Em contraste com essa manobra tática errada do Governo Federal, milhões de nordestinos encontram-se agonizantes com secas sucessivas e políticas clientelistas ineficazes. O grave é que essa decisão contra o Nordeste é monocrática ou democraticamente secreta. Foi corajosa e correta a reação do novo presidente do BNB, Prof. Marcos Holanda, quando afirmou que “Os recursos do FNE são considerados o "oxigênio" do Nordeste em termos de recursos de médio e longo prazo ao setor produtivo da Região”. No total, são atualmente cerca de R$ 13,5 bilhões por ano, representando 70% do total que o Banco dispõe para alavancar o crescimento regional. O Nordeste é uma nação dentro de uma nação, com 52 milhões de habitantes, e necessita, para manter a mesma taxa de crescimento atual, de um volume de investimento de R$ 75 bilhões anualmente. Nos últimos 50 anos, o governo mal participa com a metade dessa formação de capital. Estudo elaborado no Banco destaca o relevante papel do FNE no desenvolvimento do Nordeste, mas chama a atenção de que nos próximos anos a Região vai necessitar aumentar a sua taxa de investimento, pelo menos para os níveis do passado.

 

“O FNE é um ativo que o BNB conquistou a duras custas e tem que ser preservado”, nos anima o presidente do BNB. Para mim, no entanto, o referido corte será efetuado para não sacrificar os esquemas de sustentação da Presidente Dilma de sua base política aliada. Essa medida é uma imitação do que já ocorreu no passado e sobre a qual sou testemunha como técnico em desenvolvimento econômico do BNB, e que poucas pessoas hoje se recordam. Desde a criação do BNB, em 1952, a Instituição contava com recursos previstos na Constituição de 1947, denominado de “Fundo das Secas”. Entretanto, havia uma reação de setores do Sudeste contra esse “favorecimento”, inclusive do próprio Ministério da Fazenda.

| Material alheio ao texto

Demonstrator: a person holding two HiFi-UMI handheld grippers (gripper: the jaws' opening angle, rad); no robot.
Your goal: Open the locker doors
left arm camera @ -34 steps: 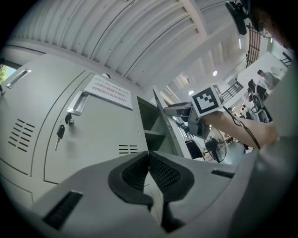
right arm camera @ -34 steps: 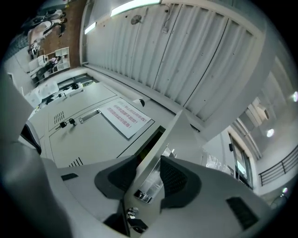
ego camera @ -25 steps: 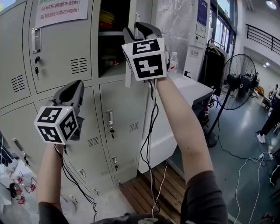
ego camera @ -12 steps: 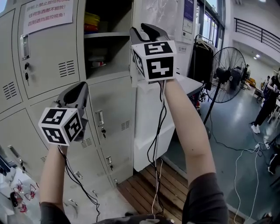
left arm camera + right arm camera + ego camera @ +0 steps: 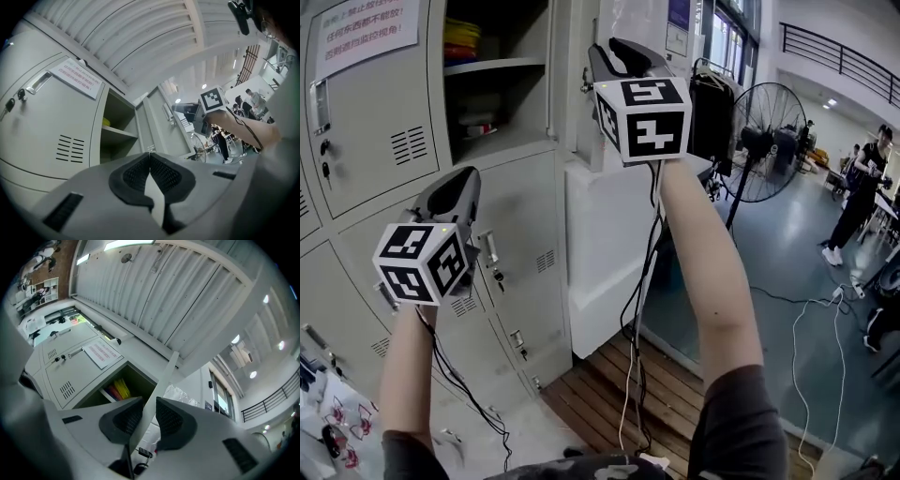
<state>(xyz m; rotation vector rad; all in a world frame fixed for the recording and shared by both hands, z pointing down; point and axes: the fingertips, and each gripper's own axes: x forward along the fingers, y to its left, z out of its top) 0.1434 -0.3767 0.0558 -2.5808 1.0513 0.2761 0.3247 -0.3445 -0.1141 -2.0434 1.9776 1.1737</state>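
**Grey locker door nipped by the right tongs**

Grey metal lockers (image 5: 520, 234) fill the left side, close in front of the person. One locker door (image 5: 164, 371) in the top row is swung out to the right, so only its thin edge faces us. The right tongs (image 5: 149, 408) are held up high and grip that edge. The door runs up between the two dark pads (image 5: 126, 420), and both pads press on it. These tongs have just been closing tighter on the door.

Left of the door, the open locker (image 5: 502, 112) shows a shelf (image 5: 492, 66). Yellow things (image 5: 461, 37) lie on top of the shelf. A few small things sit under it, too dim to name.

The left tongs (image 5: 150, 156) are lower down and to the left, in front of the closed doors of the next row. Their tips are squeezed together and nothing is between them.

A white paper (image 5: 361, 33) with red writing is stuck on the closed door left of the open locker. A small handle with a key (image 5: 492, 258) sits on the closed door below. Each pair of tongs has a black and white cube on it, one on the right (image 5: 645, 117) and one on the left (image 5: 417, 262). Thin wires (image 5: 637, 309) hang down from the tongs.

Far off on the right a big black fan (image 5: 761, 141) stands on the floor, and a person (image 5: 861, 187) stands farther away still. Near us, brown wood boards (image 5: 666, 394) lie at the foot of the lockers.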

Assim, quando da elaboração da Constituição de 1967, tais recursos foram cortados sob a alegação de que seriam destinados ao programa de “Integração Nacional”.

 

Desta feita, por um desses cruéis paradoxos da história, o governo lança mão da mesma estratégia dos governos passados contra o Nordeste. Vale também refletir sobre as análises e advertências do Ministro da Secretaria de Estudos Estratégicos da Presidência, Prof. Roberto Mangabeira Unger, recém-demitido pela Presidente Dilma. Diz ele, em seu documento O desenvolvimento do Nordeste como Projeto Nacional, que o Nordeste é o maior órfão do modelo de desenvolvimento brasileiro. Continua: “Convém ao País que o Nordeste se rebele contra esse modelo. Ao se rebelar contra ele, falará pelo Brasil”. Portanto, não a emenda PEC-87 e pelo fortalecimento do BNB.



    Pedro Sisnando


    Economista com pós-graduação em desenvolvimento econômico e planejamento regional em Israel. Atualmente é vice-presidente do Instituto do Ceará (Histórico,  Gegráfico e Antropológico) e da Academia de Ciências Sociais do Ceará, bem com sócio fundador da Academia Cearense de Ciências. É professor titular  (aposentado) do programa de mestrado (CAEN) da Universidade Federal do Ceará, onde foi também Pró-Reitor de Planejamento. No Banco do Nordeste, ocupou o cargo de economista  e Chefe da Divisão de Estudos Agrícolas do Escritório Técnico de Estudos Econômicos(ETENE). No período de 1995-2002, exerceu a função de Secretário de Estado de Desenvolvimento Rural do Ceará. Publicou cerca de 40 livros em sua área de especialização e escreveu muitos artigos para jornais e revistas.